◆ **Instructions for the task**: Only the pictures are to be left out; return the rest of the data exactly as it stands.

◆ **Provided data**:
================================
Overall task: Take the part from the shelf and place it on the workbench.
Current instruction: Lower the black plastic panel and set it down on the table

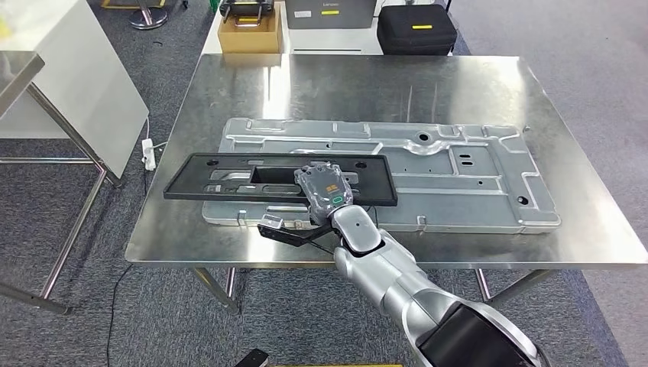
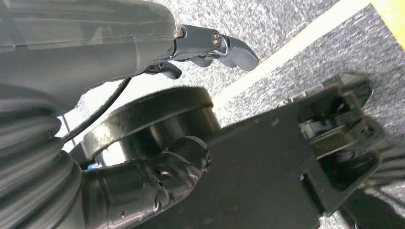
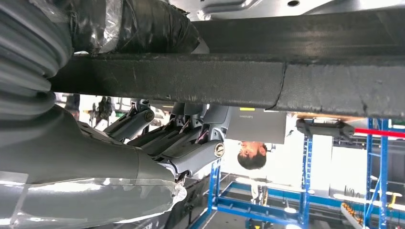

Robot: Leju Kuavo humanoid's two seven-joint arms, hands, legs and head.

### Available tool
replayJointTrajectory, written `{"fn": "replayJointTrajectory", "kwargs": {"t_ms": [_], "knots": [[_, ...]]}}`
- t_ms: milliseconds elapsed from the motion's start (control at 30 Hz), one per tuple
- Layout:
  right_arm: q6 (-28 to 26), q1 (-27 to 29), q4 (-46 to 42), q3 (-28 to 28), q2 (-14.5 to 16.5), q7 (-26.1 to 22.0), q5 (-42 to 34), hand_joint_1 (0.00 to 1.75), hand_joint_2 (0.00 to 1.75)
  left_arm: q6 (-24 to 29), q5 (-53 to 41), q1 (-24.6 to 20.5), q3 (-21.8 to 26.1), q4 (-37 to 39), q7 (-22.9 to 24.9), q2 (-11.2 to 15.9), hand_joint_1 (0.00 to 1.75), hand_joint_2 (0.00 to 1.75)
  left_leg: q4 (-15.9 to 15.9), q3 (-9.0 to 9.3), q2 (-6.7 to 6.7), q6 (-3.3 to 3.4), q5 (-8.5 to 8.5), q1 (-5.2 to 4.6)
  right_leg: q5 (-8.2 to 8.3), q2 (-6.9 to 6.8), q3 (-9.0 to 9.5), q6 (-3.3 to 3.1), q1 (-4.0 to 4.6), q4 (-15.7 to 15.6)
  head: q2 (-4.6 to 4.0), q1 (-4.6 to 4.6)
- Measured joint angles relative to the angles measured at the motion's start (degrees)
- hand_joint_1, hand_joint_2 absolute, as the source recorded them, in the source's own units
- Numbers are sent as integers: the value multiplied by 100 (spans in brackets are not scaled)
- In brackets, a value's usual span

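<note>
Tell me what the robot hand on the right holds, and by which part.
The right robot hand grips the black frame part at its near long edge, right of the middle. It lies over the grey metal panel.

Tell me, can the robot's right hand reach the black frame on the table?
Probably yes. The right hand is already at the black frame, resting on its near edge where it lies across the silver panel on the workbench. Nothing stands between them.
</note>
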Motion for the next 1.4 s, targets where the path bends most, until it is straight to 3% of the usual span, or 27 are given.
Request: {"fn": "replayJointTrajectory", "kwargs": {"t_ms": [67, 133, 233, 267, 333, 400, 433, 533, 600, 667, 733, 800, 833, 900, 933, 967, 1000, 1067, 1100, 1233, 1300, 1367, 1400], "knots": [[-21, -13, -7, -53, 9, -2, -14, 171, 175, -14, -2, -1, 6, 0, -1, -8, 0, 175, 15, 8, -2, -66, -72, -17, 94, -12, 282, -38, 23, -543, 0, -1], [-45, -20, -11, -93, 16, 0, -24, 171, 175, -32, -4, 1, 14, 0, -9, -10, 0, 175, 15, 34, -2, -143, -73, -26, 64, -7, 345, -106, 56, -626, 0, -2], [-59, -29, -11, -140, 17, 14, -26, 171, 175, -45, -7, 6, 26, 0, -39, -11, 0, 175, 171, 2, 8, -221, -167, -4, 96, -3, 423, -210, 35, -668, 0, -3], [-62, -33, -11, -150, 18, 16, -27, 171, 175, -45, -8, 5, 29, 0, -46, -11, 0, 175, 410, -112, 12, -237, -284, -1, 88, -5, 453, -241, 28, -687, 0, -5], [-68, -28, -11, -167, 18, 16, -34, 171, 175, -44, -10, 9, 36, 0, -56, -11, 0, 175, 1165, -515, 16, -256, -557, -1, 49, -7, 491, -294, 48, -693, 0, -7], [-66, -3, -10, -180, 17, 15, -41, 171, 175, -42, -13, 4, 43, 0, -64, -11, 0, 175, 1648, -846, 16, -252, -592, -2, 1, -1, 541, -323, 76, -692, 0, -6], [-63, 9, -10, -181, 17, 15, -42, 171, 175, -40, -17, 0, 45, 0, -68, -11, 0, 175, 1574, -861, 16, -236, -439, -4, -28, 7, 580, -327, 90, -691, 0, -6], [-54, 13, -9, -183, 17, 14, -43, 171, 175, -40, -35, 5, 49, 0, -67, -8, 0, 175, 536, -461, 16, -123, 225, -45, -133, 32, 707, -308, 124, -687, 0, -2], [-26, 0, -8, -185, 16, 15, -44, 171, 175, -38, -56, 12, 51, 0, -76, -6, 0, 175, 139, -278, 16, -57, 281, -86, -169, 36, 710, -262, 127, -683, 0, 0], [13, -2, -7, -187, 16, 16, -45, 171, 175, -10, -99, 16, 51, 0, -121, -8, 0, 175, 38, -231, 8, -27, 224, -88, -184, 28, 696, -200, 125, -694, 0, -2], [45, -3, -7, -190, 14, 10, -44, 86, 87, 50, -159, 18, 50, 0, -171, -16, 0, 175, -42, -178, 7, 12, 234, -55, -265, 17, 666, -134, 123, -596, 0, 7], [91, -16, -5, -193, 11, -5, -45, 0, 0, 115, -216, 7, 42, 0, -185, -26, 0, 175, -95, -124, 18, 52, 232, -33, -507, 15, 424, -72, 97, -103, 0, 16], [122, -18, -1, -196, 8, -13, -53, 0, 0, 141, -234, 2, 37, 0, -185, -27, 0, 175, -98, -114, 22, 66, 222, -31, -656, 14, 213, -44, 78, 273, 0, 20], [182, 1, 11, -202, -3, -21, -77, 0, 0, 183, -245, -1, 32, 0, -185, -28, 0, 87, -86, -102, 24, 70, 199, -27, -768, 11, -146, -1, 32, 824, 1, 19], [204, 12, 17, -205, -8, -26, -88, 0, 0, 198, -245, 1, 32, 0, -185, -28, 0, 44, -74, -94, 20, 61, 185, -23, -663, 9, -194, 15, 10, 820, 1, 19], [219, 17, 20, -207, -12, -31, -94, 0, 0, 209, -244, 2, 32, 0, -186, -29, 0, 0, -55, -85, 15, 45, 166, -15, -462, 5, -127, 28, -12, 595, 1, 19], [227, 15, 21, -209, -14, -39, -99, 0, 0, 214, -242, 3, 32, 0, -186, -32, 0, 0, -28, -77, 10, 20, 140, -7, -226, 0, 24, 38, -31, 212, 0, 19], [244, 1, 21, -215, -14, -61, -116, 0, 0, 214, -232, 1, 32, 0, -185, -37, 0, 0, 29, -82, 1, -49, 93, -14, 35, 1, 299, 22, -26, -420, 0, 20], [257, -1, 21, -218, -14, -73, -126, 0, 0, 210, -227, -1, 32, 0, -185, -39, 0, 0, 43, -85, -2, -83, 81, -21, 63, 7, 361, -1, -14, -563, 0, 20], [328, -1, 21, -227, -11, -112, -180, 0, 0, 200, -205, 2, 32, 0, -178, -39, 0, 0, 104, -108, 8, -203, 19, -1, 80, 30, 387, -159, 5, -621, 0, 16], [347, -14, 21, -234, -4, -128, -209, 0, 0, 201, -204, 1, 32, 0, -174, -39, 0, 0, 560, -305, 14, -234, -256, 6, 93, 20, 406, -226, -1, -649, 1, 16], [376, -18, 24, -240, 2, -131, -228, 0, 0, 203, -204, 8, 32, 0, -170, -39, 0, 0, 1310, -648, 14, -246, -587, 5, 87, 10, 408, -256, 22, -648, 1, 17], [394, -13, 27, -243, 3, -132, -238, 0, 0, 208, -204, 14, 32, 0, -169, -39, 0, 0, 1571, -771, 14, -245, -655, 5, 83, 9, 411, -262, 35, -647, 1, 17]]}}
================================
◆ **Result for this exercise**:
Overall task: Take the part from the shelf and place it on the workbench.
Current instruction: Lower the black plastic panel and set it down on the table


Robot: Leju Kuavo humanoid's two seven-joint arms, hands, legs and head.

### Available tool
replayJointTrajectory, written `{"fn": "replayJointTrajectory", "kwargs": {"t_ms": [_], "knots": [[_, ...]]}}`
- t_ms: milliseconds elapsed from the motion's start (control at 30 Hz), one per tuple
- Layout:
  right_arm: q6 (-28 to 26), q1 (-27 to 29), q4 (-46 to 42), q3 (-28 to 28), q2 (-14.5 to 16.5), q7 (-26.1 to 22.0), q5 (-42 to 34), hand_joint_1 (0.00 to 1.75), hand_joint_2 (0.00 to 1.75)
  left_arm: q6 (-24 to 29), q5 (-53 to 41), q1 (-24.6 to 20.5), q3 (-21.8 to 26.1), q4 (-37 to 39), q7 (-22.9 to 24.9), q2 (-11.2 to 15.9), hand_joint_1 (0.00 to 1.75), hand_joint_2 (0.00 to 1.75)
  left_leg: q4 (-15.9 to 15.9), q3 (-9.0 to 9.3), q2 (-6.7 to 6.7), q6 (-3.3 to 3.4), q5 (-8.5 to 8.5), q1 (-5.2 to 4.6)
  right_leg: q5 (-8.2 to 8.3), q2 (-6.9 to 6.8), q3 (-9.0 to 9.5), q6 (-3.3 to 3.1), q1 (-4.0 to 4.6), q4 (-15.7 to 15.6)
  head: q2 (-4.6 to 4.0), q1 (-4.6 to 4.6)
- Measured joint angles relative to the angles measured at the motion's start (degrees)
- hand_joint_1, hand_joint_2 absolute, as the source recorded them, in the source's own units
- Numbers are sent as integers: the value multiplied by 100 (spans in brackets are not scaled)
- In brackets, a value's usual span

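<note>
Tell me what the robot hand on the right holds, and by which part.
The right robot hand grips the black frame part at its near long edge, right of the middle. It lies over the grey metal panel.

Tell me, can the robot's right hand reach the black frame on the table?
Probably yes. The right hand is already at the black frame, resting on its near edge where it lies across the silver panel on the workbench. Nothing stands between them.
</note>
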Motion for the next 1.4 s, targets where the path bends most, until it is straight to 3% of the usual span, or 27 are given.
Request: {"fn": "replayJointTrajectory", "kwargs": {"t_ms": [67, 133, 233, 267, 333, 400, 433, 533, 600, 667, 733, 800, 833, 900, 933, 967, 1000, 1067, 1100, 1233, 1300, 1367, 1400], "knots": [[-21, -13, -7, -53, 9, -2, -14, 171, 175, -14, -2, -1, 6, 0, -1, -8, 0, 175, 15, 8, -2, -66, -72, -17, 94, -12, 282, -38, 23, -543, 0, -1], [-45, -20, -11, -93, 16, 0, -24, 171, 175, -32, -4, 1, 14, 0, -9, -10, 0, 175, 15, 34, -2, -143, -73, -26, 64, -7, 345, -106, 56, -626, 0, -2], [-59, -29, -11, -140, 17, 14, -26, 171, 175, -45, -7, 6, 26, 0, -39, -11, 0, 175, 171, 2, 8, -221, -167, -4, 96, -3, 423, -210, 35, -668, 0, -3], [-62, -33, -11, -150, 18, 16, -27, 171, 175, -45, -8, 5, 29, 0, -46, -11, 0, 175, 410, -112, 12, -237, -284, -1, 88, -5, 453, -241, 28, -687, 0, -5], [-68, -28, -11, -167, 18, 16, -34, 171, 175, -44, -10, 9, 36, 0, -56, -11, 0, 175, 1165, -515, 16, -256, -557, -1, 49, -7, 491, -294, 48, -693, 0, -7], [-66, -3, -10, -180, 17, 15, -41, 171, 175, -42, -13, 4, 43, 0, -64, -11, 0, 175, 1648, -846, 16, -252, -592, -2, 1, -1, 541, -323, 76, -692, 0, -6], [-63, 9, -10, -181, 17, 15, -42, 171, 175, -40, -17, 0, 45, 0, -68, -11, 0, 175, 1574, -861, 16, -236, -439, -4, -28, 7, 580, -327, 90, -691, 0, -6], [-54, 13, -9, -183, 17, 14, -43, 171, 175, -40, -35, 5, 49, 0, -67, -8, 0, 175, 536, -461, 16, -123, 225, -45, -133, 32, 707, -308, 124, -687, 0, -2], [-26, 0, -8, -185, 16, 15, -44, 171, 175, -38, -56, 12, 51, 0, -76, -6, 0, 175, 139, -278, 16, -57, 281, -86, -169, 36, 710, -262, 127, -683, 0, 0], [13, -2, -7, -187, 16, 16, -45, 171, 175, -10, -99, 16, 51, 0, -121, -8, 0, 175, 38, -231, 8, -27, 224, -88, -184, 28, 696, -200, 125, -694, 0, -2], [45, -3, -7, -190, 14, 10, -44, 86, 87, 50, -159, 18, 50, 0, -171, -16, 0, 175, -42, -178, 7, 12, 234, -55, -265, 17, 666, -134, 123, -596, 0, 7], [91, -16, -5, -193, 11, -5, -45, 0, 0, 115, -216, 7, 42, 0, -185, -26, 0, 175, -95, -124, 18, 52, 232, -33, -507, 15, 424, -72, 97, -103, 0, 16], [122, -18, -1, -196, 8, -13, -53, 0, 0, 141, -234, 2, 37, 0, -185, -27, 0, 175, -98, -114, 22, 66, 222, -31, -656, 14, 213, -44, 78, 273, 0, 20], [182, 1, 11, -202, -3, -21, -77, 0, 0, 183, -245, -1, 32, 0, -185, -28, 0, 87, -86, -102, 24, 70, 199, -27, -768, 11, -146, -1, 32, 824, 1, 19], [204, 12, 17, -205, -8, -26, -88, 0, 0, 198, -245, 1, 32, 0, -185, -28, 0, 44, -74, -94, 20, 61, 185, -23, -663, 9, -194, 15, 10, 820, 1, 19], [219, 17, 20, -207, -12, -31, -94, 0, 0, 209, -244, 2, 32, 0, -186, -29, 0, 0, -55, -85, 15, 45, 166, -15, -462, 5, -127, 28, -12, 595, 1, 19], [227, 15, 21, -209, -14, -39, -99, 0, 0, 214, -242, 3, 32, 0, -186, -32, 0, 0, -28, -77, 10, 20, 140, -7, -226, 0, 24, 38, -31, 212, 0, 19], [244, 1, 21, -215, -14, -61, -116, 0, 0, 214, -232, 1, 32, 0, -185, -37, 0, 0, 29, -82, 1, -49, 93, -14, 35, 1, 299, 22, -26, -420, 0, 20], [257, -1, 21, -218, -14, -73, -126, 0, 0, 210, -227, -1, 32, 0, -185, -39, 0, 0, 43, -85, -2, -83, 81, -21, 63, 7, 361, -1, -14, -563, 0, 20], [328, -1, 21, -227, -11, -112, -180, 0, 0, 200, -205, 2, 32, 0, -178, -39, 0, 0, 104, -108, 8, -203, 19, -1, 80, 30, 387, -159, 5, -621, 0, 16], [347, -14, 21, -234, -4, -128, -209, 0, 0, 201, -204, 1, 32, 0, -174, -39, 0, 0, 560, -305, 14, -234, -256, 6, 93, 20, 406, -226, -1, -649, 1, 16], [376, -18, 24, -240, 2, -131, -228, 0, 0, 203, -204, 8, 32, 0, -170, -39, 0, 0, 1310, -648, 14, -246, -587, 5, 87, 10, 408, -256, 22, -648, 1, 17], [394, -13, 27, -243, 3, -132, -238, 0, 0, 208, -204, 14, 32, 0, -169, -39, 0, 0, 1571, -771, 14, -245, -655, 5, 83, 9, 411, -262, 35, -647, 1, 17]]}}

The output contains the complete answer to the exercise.